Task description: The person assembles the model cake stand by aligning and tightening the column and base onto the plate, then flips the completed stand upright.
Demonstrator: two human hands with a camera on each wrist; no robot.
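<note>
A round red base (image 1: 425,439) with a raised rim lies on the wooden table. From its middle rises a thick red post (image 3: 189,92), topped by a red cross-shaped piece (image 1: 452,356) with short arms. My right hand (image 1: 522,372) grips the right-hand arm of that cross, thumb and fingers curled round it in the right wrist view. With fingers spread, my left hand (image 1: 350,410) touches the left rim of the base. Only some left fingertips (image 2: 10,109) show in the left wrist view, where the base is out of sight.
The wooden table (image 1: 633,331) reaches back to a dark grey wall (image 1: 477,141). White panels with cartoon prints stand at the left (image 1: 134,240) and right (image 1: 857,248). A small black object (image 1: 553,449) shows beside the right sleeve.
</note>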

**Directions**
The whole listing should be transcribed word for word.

**Task answer**
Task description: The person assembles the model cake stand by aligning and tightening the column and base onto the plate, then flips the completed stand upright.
Demonstrator: two human hands with a camera on each wrist; no robot.
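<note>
A round red base (image 1: 425,439) with a raised rim lies on the wooden table. From its middle rises a thick red post (image 3: 189,92), topped by a red cross-shaped piece (image 1: 452,356) with short arms. My right hand (image 1: 522,372) grips the right-hand arm of that cross, thumb and fingers curled round it in the right wrist view. With fingers spread, my left hand (image 1: 350,410) touches the left rim of the base. Only some left fingertips (image 2: 10,109) show in the left wrist view, where the base is out of sight.
The wooden table (image 1: 633,331) reaches back to a dark grey wall (image 1: 477,141). White panels with cartoon prints stand at the left (image 1: 134,240) and right (image 1: 857,248). A small black object (image 1: 553,449) shows beside the right sleeve.
</note>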

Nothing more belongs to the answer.